→ WHAT YOU ARE ASKED TO DO
Reproduce all of the material, keeping each line intact.

→ SUPPLIED DATA
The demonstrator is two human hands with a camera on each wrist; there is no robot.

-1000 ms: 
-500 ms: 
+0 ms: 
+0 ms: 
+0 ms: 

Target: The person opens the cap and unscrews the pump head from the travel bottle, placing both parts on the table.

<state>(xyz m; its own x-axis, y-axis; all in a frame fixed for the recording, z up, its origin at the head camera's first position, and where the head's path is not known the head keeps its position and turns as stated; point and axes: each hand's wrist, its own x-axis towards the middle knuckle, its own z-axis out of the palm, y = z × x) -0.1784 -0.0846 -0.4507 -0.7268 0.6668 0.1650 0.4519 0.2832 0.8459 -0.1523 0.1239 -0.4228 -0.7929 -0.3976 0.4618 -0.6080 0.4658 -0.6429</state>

→ ANSWER TO THIS TASK
The demonstrator is two human hands with a camera on each wrist; there is no robot.

-1000 ms: 
-500 ms: 
+0 ms: 
+0 ms: 
+0 ms: 

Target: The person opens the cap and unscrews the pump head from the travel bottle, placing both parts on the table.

<state>(xyz m; its own x-axis, y-axis; all in a frame fixed for the recording, z up, its origin at the head camera's first position, and where the head's path is not known the head keeps its position and turns as stated; point and axes: each hand's wrist, its own x-axis towards the middle knuckle, its own z-axis out of the palm, y = z × x) -0.1784 -0.0846 -0.4507 -0.7268 0.6668 0.1650 0.4519 0.2832 0.8459 -0.1523 0.1239 -0.4228 -0.7929 -0.3976 0.4618 -0.6080 0.4658 -0.6429</state>

The answer given above is complete as it stands.